Activation of cyclin D1 by estradiol and spermine in MCF-7 breast cancer cells: A mechanism involving the p38 MAP kinase and phosphorylation of ATF-2

Estradiol (E₂) and the naturally occurring polyamines (putrescine, spermidine, and spermine) play important roles in breast cancer cell growth and differentiation. We examined the effects of E₂ and spermine on the phosphorylation and DNA binding of activating transcription factor-2 (ATF-2) in MCF-7 breast cancer cells. ATF-2 is a transcription factor involved in estrogenic regulation of cyclin D1 gene, and thereby cell cycle progression. DNA affinity immunoblot assays showed a six- to eightfold increase in the binding of ATF-2 to a 74-mer ATF/CRE oligonucleotide (ODN1) from cyclin D1 promoter in the presence of 4 nM E₂ and 0.5 mM spermine, compared to untreated control. Individual treatments with E₂ or spermine caused a twofold or lower increase in ATF-2 binding to ODN1. Immunoblotting with phospho-ATF-2 antibody showed that increased DNA binding of ATF-2 was associated with its phosphorylation. A p38 MAP kinase inhibitor, PD169316, inhibited ATF-2 phosphorylation.

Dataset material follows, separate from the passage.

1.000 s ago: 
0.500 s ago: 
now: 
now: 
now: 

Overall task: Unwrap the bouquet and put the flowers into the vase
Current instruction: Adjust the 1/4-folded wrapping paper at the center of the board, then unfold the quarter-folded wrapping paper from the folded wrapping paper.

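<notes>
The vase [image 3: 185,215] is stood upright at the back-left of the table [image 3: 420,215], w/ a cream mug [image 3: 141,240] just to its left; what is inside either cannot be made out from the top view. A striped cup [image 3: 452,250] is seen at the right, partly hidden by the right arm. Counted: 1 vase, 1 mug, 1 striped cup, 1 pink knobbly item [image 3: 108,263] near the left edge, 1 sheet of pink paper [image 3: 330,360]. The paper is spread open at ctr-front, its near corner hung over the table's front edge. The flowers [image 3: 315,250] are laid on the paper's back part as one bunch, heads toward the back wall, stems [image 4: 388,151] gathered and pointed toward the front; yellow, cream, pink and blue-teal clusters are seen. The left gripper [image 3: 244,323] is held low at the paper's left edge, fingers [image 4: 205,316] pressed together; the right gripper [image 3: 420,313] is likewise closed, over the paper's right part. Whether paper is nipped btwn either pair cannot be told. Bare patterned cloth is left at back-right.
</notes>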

In contrast, the MEK-ERK1/2 inhibitor, PD98059, or the JNK inhibitor, SP600125, had no significant effect on DNA binding of ATF-2. Cyclin D1 promoter (-1745CD1) activity increased by approximately 12-fold (above control) in the presence of E₂ and spermine, compared to a sixfold increase in the presence of E₂ alone and a twofold increase with spermine. Cells transfected with a dominant negative mutant of ATF-2 showed decreased transactivation of cyclin D1 promoter in response to E₂ and spermine. These results indicate that spermine can enhance E ₂-induced cell signaling and cyclin D1 transcription by activation of the p38 MAP kinase and phosphorylation of ATF-2, contributing to breast cancer cell proliferation.